Set out exactly every line of the entries below, starting at the line that holds "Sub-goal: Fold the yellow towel" and stopping after the line that holds "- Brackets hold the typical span".

■ Data shown ■
=======
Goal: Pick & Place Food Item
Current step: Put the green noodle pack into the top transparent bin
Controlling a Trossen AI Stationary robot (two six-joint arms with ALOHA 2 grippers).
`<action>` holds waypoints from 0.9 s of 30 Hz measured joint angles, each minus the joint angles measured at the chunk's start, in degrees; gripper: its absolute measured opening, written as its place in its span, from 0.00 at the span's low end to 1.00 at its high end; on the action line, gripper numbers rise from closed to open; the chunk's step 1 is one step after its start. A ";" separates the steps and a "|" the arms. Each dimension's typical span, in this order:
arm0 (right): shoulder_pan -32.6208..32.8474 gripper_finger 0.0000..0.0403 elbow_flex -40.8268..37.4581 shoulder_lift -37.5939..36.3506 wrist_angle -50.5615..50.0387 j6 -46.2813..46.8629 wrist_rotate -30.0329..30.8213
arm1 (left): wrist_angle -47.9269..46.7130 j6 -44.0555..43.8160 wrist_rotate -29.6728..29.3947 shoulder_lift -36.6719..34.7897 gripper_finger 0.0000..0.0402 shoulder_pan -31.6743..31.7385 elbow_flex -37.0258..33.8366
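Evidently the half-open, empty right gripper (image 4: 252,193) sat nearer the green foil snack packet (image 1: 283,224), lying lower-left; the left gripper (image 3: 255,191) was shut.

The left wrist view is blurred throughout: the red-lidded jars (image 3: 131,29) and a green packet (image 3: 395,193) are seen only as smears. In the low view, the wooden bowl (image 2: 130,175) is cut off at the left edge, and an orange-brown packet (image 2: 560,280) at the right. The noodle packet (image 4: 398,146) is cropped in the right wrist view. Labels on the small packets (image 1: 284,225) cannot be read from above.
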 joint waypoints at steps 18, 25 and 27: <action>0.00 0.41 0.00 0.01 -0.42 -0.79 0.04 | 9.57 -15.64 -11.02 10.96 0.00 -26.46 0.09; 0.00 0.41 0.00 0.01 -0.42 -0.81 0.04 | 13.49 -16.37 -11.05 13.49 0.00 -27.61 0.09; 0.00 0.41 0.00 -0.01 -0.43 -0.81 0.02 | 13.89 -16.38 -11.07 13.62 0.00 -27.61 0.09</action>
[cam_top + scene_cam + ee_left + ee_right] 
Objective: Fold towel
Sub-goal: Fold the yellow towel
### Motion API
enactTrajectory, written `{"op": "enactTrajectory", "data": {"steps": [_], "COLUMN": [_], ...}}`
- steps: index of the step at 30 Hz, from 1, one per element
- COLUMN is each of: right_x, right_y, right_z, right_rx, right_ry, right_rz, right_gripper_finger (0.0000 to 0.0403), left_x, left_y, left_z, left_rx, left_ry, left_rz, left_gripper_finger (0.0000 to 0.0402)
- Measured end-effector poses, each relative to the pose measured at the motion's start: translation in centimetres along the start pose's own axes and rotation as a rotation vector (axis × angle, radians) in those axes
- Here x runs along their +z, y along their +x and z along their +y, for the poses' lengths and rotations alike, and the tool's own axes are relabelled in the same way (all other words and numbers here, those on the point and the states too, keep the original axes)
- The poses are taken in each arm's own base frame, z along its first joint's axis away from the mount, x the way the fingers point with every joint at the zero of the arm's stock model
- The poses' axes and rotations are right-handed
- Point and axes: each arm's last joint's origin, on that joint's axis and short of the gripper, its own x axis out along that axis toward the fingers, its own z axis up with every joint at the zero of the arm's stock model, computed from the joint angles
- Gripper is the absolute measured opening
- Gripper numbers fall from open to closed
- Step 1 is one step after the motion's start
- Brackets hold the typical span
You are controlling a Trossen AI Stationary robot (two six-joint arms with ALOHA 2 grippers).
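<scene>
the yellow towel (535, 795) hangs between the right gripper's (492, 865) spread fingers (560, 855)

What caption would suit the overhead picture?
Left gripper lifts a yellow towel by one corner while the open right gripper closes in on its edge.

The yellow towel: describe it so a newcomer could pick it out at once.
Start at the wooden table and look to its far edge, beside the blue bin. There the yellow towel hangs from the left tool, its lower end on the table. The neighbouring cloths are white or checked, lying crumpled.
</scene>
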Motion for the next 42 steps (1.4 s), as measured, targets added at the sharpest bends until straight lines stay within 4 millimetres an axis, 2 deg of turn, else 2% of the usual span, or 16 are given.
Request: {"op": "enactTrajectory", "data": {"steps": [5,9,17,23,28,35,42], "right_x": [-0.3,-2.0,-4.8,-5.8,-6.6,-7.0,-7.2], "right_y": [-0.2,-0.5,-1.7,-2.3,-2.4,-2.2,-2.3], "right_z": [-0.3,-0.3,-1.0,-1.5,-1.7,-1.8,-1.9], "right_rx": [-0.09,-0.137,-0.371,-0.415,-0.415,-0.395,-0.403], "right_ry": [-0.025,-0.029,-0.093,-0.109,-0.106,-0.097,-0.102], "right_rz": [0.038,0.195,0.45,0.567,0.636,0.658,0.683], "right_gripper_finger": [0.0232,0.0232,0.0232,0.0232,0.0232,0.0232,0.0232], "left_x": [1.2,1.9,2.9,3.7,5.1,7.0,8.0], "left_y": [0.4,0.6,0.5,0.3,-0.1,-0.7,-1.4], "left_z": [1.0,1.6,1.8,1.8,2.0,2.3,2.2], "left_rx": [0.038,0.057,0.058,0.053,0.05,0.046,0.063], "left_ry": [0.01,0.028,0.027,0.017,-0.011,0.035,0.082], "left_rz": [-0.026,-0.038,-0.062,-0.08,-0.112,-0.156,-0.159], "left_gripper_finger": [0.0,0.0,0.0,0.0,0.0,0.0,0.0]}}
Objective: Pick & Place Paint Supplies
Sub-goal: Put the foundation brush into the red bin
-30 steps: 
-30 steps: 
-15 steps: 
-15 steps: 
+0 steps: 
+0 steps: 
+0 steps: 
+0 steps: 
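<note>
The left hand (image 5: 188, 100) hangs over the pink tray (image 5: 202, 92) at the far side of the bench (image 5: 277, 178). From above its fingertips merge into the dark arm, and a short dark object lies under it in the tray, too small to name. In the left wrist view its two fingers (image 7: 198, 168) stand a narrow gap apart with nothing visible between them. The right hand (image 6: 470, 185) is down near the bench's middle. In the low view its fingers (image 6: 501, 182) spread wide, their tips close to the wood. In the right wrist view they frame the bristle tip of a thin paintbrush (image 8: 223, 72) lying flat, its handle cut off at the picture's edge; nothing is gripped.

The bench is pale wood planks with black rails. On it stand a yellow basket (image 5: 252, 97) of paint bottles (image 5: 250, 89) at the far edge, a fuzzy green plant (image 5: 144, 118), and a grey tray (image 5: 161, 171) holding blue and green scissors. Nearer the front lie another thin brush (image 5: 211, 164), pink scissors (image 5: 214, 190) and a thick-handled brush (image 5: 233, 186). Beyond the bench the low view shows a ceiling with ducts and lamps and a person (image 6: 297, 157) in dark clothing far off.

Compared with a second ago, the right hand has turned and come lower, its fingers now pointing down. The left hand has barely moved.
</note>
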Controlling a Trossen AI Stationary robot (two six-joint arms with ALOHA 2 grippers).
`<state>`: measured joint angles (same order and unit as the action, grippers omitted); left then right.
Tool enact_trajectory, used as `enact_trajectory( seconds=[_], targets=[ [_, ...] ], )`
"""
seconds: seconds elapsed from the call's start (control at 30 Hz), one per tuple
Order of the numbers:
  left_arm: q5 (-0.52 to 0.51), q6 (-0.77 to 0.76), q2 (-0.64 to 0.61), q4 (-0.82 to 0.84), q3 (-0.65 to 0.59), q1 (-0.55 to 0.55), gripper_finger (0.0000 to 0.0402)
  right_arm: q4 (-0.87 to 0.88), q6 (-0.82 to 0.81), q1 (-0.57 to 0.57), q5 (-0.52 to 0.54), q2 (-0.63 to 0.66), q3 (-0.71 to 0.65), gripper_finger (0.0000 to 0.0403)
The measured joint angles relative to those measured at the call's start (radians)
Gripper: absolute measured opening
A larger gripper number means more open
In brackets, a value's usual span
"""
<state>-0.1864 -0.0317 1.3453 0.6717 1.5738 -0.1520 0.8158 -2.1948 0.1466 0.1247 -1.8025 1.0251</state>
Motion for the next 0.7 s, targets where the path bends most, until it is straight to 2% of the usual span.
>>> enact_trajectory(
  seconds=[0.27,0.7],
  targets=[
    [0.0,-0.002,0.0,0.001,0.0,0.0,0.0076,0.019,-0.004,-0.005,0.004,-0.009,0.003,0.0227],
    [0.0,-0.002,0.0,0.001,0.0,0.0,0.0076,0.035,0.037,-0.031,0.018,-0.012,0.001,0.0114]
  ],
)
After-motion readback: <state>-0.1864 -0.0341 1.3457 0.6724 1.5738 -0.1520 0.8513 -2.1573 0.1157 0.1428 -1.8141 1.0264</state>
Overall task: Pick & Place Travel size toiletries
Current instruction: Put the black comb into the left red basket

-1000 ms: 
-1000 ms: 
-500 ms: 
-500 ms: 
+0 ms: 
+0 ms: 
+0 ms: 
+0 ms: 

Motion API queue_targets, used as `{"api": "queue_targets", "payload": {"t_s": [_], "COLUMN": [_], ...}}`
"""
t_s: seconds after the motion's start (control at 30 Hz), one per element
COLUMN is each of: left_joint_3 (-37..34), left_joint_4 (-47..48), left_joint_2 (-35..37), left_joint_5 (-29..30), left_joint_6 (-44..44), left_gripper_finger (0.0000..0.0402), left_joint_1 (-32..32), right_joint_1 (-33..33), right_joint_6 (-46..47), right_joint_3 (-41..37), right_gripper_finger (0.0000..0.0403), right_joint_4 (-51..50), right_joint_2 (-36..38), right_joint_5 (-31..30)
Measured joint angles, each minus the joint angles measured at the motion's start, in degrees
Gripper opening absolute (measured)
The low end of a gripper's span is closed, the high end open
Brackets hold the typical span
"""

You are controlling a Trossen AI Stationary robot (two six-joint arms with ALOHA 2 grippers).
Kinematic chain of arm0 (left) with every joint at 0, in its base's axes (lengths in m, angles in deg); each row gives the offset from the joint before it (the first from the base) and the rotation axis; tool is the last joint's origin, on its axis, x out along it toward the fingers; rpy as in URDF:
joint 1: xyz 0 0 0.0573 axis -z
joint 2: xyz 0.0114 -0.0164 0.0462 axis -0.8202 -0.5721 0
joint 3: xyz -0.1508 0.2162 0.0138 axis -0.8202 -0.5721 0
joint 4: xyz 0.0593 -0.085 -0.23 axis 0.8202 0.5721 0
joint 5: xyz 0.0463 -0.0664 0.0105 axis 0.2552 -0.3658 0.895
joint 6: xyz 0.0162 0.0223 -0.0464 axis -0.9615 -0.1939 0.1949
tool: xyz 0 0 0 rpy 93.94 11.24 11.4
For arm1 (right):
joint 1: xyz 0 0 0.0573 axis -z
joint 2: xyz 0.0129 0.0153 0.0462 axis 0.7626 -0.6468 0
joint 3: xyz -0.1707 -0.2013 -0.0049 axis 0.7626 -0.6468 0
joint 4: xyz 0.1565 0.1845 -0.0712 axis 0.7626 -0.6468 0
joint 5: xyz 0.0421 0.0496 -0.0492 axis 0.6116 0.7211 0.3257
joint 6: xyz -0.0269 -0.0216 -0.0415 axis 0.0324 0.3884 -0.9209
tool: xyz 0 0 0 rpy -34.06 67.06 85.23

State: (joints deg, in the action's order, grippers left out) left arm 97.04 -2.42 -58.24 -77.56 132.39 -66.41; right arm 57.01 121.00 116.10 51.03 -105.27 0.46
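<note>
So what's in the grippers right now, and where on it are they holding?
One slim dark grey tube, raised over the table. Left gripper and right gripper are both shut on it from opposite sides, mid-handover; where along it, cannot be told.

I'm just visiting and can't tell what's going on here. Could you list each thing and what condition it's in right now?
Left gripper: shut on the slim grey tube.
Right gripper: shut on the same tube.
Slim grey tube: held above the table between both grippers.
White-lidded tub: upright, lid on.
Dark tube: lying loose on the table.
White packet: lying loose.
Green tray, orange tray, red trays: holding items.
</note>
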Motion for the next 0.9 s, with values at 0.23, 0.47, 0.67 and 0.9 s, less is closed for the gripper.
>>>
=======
■ Written answer ■
Sub-goal: Fold the yellow towel
### Motion API
enactTrajectory, written `{"op": "enactTrajectory", "data": {"steps": [_], "COLUMN": [_], ...}}`
- steps: index of the step at 30 Hz, from 1, one per element
- COLUMN is each of: right_x, right_y, right_z, right_rx, right_ry, right_rz, right_gripper_finger (0.0000 to 0.0403), left_x, left_y, left_z, left_rx, left_ry, left_rz, left_gripper_finger (0.0000 to 0.0402)
- Measured end-effector poses, each relative to the pose measured at the motion's start: translation in centimetres along the start pose's own axes and rotation as a rotation vector (axis × angle, radians) in those axes
- Here x runs along their +z, y along their +x and z along their +y, for the poses' lengths and rotations alike, and the tool's own axes are relabelled in the same way (all other words and numbers here, those on the point and the states too, keep the original axes)
- The poses are taken in each arm's own base frame, z along its first joint's axis away from the mount, x the way the fingers point with every joint at the zero of the arm's stock model
- The poses' axes and rotations are right-handed
- Point and axes: each arm's last joint's origin, on that joint's axis and short of the gripper, its own x axis out along that axis toward the fingers, its own z axis up with every joint at the zero of the arm's stock model, computed from the joint angles
- Gripper is the absolute measured opening
- Gripper numbers fall from open to closed
- Step 1 is one step after the motion's start
- Brackets hold the typical span

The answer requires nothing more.